What are the Scrum rituals?
- Sprint: time-boxed effort (2-4 weeks); facilitated by scrum master
- Planning: (max 4 hours for a 2-week sprint)
- communicate goals, select backlog items, prepare (decompose task)
- Daily Scrum (max 15 min)
- what did I do? what will I do? any impediments?
- Review and retrospective (2 hours)
- review work that was completed and not completed, and present to stakeholders (demo)
- retrospective: reflect on sprint, and agree on improvements
Which Scrum rituals were later added by people?
- Backlog refinement: reviewing priorities of backlog items
- Scrum of Scrums: coordinate multiple teams on the same product
What are the Scrum artifacts?
- Product backlog: items to work on: ordered list of requirements
- Sprint backlog: work for development team in the next sprint
- Product Increment: sum of completed product backlog items in a sprint
Product backlog items are often written in the form of stories? Why is this so useful?

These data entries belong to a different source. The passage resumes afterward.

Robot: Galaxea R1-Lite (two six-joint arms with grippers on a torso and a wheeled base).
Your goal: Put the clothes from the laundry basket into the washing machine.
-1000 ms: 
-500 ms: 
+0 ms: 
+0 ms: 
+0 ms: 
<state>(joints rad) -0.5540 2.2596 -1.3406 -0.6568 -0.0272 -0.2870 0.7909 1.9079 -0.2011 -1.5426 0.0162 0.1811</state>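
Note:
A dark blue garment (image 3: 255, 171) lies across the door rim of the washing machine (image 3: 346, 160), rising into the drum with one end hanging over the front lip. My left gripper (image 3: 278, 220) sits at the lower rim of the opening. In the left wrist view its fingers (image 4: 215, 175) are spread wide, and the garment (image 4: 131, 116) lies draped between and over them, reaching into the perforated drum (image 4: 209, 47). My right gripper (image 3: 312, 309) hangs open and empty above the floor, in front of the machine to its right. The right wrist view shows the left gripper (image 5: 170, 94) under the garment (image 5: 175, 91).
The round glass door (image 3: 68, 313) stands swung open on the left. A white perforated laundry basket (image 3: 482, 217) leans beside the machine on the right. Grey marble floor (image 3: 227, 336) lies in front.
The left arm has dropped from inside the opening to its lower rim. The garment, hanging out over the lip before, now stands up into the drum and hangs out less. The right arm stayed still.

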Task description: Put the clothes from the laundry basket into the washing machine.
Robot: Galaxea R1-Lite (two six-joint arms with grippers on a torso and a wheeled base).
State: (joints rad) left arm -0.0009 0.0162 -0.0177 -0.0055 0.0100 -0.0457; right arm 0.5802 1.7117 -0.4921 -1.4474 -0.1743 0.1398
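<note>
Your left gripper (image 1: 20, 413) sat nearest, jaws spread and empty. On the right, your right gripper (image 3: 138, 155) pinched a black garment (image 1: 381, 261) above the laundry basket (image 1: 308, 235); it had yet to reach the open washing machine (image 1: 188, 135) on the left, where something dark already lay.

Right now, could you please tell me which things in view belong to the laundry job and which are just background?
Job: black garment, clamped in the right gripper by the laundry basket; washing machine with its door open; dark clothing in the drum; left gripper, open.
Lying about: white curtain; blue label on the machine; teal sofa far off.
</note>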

What are the management tools used with Scrum?
- Planning poker
- estimate amount of work (using team expertise)
- Sprint burn-down chart:
- shows remaining work in sprint backlog
- updated in daily scrum
- Release burn-up chart:
- shows progress towards scheduled release
- Discussion:
- key performance indicators for a Scrum team?
Why does Scrum work?
- Handle change, uncertainty: add user stories, prioritize; review and retrospective
- Handle complexity: decomposition in sprints, good teams
- Time gains: only do important stuff; communication; focus on one project
What if we need 12 teams running in parallel? How to coordinate the teams and along them with business objectives?
- SAFE-framework
- LeSS-framework
- Spotify model
What are the main four principles of agile project management?
- Minimum critical specification: no more should be specified than is absolutely essential to overall success (decided by team)
- Autonomous teams: autonomous teams are responsible for managing and monitoring their processes and executing tasks (rest of the organization accepts these decisions)
- Redundancy: team members are skilled in more than one function
- Feedback and learning: integral to project execution and interaction with the environment (to deal with ‘wicked problems’ - don’t have a fixed solution )
Is quality control wastage?
Is compliance with rules and regulations wastage?
What are the five essential steps in Lean?
- Identify which features create value; rest is considered wastage.
- Identify the sequence of activities called the value stream.
- Make the activities flow.
- Let the customer pull product or service through the process (work only when there is demand for it)
- Perfect the process.
IT auditors traditionally demand DTAP practices. Which two things does this imply?
- Formal roles in deployment process (segregation of duties)
- Develop | Test | Acceptance | Production
- e.g. ITIL change management / release management:
- all changes must first be approved by CAB (Change Advisory Board)
- all changed must have been tested, and accepted by business
- Environment (e.g. separate SAP servers) to support these stages.
- DTAP-street; facilitating strict procedures
Originally the DTAP practices were a barrier to DevOps. Why?
Not all change is good. How do you deal with stability? How do you deal with things that need to remain stable in order to make sure that future projects also fit?